**What is being asked**
Below are the records; output them exactly from the first line through the line with "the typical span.", stopping there.
BEGIN Stored data
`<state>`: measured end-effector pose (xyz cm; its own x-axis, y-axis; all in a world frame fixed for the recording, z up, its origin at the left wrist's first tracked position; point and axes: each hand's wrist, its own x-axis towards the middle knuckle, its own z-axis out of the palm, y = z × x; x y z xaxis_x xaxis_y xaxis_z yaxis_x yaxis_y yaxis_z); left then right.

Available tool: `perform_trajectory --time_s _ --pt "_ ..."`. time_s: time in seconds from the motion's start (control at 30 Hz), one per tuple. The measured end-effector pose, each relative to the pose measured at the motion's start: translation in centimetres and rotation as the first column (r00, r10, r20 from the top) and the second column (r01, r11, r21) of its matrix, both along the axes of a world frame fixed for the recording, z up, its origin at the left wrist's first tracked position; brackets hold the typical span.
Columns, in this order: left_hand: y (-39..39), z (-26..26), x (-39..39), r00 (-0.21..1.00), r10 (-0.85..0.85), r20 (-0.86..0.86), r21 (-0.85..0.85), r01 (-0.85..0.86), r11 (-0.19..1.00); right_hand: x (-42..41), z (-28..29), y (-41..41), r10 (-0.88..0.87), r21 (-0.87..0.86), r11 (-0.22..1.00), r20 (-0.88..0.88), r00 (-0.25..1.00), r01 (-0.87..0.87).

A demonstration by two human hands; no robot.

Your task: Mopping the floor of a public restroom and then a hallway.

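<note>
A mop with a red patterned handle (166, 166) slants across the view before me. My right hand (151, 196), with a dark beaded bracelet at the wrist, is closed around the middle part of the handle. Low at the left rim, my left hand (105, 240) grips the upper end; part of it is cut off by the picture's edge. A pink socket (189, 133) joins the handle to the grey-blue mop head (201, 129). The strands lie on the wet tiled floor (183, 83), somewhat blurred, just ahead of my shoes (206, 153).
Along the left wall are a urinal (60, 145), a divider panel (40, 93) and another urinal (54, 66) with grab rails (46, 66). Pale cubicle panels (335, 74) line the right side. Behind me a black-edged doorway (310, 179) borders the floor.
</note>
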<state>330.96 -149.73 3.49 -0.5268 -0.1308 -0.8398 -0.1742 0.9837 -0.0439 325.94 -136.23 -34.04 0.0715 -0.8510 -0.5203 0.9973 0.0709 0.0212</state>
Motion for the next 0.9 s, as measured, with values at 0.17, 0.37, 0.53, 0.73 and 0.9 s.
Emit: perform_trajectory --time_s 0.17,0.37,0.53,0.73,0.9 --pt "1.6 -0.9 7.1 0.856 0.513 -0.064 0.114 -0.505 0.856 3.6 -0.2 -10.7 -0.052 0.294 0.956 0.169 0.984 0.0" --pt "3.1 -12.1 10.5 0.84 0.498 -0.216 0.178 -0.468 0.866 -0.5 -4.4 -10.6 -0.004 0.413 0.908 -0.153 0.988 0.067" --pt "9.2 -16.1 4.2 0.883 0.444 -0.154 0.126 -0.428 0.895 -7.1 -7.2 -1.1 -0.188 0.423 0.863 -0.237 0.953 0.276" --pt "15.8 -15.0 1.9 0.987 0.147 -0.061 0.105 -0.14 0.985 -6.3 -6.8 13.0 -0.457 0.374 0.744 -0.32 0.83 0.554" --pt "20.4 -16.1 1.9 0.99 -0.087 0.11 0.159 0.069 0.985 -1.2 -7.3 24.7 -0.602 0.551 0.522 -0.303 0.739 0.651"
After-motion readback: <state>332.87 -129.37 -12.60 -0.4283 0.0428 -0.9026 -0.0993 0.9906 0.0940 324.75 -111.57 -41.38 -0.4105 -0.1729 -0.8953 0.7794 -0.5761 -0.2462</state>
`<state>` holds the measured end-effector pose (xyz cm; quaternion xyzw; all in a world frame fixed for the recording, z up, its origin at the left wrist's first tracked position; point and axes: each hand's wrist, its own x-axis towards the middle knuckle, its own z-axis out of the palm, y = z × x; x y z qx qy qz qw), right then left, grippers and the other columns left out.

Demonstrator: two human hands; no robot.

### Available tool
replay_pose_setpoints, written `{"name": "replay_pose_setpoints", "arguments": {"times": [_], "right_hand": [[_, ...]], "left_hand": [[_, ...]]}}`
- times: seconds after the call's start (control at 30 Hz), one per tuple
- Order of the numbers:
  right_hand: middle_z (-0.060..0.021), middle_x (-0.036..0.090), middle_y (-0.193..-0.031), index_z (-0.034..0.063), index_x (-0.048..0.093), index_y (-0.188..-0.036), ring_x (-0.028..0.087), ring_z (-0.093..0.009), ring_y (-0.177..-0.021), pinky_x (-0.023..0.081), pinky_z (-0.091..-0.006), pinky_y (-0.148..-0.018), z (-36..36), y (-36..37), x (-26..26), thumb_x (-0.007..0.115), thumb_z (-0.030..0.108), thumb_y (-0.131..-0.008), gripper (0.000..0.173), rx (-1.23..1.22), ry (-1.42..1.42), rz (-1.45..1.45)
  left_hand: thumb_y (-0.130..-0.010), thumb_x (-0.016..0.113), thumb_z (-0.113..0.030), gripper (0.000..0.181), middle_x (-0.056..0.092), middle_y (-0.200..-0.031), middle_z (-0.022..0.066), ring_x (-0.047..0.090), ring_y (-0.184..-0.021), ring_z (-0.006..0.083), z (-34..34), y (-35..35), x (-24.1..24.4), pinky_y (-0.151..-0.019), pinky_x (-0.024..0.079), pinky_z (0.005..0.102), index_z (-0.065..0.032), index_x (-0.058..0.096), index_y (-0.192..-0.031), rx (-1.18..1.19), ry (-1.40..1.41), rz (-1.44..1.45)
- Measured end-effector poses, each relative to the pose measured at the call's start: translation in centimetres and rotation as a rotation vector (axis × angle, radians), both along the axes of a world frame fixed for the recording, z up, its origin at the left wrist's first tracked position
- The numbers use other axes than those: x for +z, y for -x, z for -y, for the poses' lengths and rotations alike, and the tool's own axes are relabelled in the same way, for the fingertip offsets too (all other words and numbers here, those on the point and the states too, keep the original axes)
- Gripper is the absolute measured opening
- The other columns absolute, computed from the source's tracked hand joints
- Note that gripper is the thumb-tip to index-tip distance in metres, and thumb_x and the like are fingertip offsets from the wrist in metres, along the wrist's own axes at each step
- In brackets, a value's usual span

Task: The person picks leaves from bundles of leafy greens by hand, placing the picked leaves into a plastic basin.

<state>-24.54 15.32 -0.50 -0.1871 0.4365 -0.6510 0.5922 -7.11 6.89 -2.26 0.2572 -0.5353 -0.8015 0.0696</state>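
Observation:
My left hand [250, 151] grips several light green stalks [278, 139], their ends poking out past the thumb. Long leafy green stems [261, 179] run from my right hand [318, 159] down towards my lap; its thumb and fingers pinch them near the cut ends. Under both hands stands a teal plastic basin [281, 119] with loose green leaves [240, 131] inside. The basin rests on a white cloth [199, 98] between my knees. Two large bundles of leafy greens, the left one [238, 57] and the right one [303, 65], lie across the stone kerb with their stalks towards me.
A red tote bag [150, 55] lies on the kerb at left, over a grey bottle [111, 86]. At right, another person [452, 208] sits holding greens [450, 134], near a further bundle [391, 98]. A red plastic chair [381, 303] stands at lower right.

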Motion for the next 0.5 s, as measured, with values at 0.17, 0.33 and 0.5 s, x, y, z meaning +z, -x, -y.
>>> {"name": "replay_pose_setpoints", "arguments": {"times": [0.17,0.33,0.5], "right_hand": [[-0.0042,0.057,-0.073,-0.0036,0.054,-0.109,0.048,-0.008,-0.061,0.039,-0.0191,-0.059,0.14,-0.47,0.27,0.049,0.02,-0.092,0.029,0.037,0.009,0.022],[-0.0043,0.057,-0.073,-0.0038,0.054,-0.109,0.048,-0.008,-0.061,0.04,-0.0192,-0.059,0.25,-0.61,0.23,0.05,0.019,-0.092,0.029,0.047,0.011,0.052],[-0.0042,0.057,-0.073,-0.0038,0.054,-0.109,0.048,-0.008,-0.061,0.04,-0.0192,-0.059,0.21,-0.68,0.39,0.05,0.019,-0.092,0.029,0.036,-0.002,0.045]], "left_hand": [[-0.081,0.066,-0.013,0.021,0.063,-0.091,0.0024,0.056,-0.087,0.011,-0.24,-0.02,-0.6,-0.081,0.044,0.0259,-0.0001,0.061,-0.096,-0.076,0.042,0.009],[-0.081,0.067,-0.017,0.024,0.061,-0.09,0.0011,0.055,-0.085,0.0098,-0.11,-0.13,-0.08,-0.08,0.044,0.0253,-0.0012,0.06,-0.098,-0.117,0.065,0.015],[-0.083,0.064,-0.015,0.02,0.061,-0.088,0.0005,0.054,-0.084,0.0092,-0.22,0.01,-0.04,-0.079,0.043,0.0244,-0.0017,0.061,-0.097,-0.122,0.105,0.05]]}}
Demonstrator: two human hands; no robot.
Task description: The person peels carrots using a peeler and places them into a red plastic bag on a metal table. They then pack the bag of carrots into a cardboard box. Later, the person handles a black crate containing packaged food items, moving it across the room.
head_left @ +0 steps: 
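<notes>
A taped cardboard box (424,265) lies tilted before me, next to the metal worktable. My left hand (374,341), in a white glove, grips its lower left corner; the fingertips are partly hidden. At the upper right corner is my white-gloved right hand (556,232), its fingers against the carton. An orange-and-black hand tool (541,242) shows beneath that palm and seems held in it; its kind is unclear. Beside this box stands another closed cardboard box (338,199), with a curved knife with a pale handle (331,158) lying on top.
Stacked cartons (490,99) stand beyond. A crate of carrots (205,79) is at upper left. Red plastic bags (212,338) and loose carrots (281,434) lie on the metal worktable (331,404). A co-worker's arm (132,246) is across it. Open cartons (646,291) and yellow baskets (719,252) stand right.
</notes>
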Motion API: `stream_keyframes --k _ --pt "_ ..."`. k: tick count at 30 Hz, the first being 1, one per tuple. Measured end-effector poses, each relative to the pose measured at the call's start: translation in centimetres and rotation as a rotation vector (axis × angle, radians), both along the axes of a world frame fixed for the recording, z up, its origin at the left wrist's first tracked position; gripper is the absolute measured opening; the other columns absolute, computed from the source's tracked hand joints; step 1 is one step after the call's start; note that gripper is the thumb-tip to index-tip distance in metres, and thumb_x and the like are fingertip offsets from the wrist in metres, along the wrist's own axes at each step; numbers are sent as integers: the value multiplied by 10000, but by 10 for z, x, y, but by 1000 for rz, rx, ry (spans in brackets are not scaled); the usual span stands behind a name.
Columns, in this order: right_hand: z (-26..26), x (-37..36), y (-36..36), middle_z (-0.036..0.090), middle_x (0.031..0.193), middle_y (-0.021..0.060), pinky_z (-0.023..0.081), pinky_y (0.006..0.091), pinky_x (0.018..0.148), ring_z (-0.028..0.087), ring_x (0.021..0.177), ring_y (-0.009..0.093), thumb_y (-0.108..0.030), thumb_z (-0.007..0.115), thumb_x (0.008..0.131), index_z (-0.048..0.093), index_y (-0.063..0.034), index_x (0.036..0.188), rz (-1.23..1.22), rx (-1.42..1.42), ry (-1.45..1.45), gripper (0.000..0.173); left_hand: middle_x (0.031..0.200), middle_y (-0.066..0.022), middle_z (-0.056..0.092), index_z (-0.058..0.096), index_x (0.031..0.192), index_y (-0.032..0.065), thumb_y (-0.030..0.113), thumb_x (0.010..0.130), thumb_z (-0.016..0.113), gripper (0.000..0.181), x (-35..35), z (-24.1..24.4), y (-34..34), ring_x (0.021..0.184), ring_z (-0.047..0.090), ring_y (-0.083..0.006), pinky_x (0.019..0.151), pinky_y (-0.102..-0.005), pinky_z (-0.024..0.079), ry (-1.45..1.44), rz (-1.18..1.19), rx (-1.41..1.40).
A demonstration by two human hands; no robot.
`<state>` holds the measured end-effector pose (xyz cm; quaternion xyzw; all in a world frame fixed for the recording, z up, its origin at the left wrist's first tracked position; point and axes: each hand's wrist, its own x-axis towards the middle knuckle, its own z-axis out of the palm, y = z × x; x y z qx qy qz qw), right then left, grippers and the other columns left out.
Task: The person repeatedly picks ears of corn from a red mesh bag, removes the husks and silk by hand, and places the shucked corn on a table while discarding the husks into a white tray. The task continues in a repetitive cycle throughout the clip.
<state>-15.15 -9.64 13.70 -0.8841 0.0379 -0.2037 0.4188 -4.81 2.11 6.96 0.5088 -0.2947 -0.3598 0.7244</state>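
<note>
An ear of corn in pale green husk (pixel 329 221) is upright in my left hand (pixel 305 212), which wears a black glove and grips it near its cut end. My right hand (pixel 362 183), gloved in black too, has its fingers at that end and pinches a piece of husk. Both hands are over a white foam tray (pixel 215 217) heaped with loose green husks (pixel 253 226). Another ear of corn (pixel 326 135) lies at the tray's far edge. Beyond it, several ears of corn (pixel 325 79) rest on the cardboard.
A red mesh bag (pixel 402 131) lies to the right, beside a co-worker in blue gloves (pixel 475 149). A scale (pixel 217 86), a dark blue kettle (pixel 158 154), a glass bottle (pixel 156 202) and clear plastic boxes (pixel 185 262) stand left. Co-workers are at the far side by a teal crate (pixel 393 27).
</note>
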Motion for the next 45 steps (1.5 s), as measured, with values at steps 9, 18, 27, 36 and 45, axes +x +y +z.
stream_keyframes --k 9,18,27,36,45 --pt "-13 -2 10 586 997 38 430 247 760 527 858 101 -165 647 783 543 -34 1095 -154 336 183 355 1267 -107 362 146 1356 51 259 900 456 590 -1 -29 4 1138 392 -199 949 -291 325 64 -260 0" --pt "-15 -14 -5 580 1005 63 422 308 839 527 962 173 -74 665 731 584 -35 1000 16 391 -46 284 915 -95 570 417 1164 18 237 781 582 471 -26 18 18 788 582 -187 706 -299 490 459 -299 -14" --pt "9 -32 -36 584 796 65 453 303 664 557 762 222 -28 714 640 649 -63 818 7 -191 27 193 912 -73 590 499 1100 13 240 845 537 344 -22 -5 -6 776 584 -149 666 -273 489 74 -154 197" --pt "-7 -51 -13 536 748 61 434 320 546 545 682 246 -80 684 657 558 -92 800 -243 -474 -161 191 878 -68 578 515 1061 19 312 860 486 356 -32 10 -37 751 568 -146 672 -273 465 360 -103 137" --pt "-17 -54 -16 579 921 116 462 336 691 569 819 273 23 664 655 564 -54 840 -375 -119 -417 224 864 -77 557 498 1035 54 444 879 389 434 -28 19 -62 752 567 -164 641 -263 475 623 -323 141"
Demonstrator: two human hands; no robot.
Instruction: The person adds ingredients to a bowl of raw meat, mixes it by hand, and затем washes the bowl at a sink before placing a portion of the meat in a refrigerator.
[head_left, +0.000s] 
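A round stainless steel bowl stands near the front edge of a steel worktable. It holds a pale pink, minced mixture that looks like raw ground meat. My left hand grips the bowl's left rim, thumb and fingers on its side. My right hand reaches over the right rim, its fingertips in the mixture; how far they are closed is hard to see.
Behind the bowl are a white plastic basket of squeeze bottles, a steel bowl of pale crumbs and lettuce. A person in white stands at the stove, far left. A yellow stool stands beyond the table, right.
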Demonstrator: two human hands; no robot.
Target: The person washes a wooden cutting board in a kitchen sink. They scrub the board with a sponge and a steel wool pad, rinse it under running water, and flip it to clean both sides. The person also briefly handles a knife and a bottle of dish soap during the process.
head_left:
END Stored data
**Result**
`<state>`: measured end-effector pose (xyz cm; its own x-axis, y-axis; all in a world frame fixed for the recording, z up, its origin at the left wrist's first tracked position; point and axes: each hand's wrist, its own x-axis towards the middle knuckle, its own z-axis out of the palm, y = z × x; x y z xaxis_x xaxis_y xaxis_z yaxis_x yaxis_y yaxis_z); left then right.

Available tool: `perform_trajectory --time_s _ --pt "_ ..."`. time_s: time in seconds from the motion's start (control at 30 Hz), one per tuple. The measured end-effector pose, each relative to the pose measured at the motion's start: translation in centimetres and rotation as the first column (r00, r10, r20 from the top) and the second column (r01, r11, r21) of its matrix, both along the axes of a world frame fixed for the recording, z up, its origin at the left wrist's first tracked position; brackets hold the typical span.

This completes the response.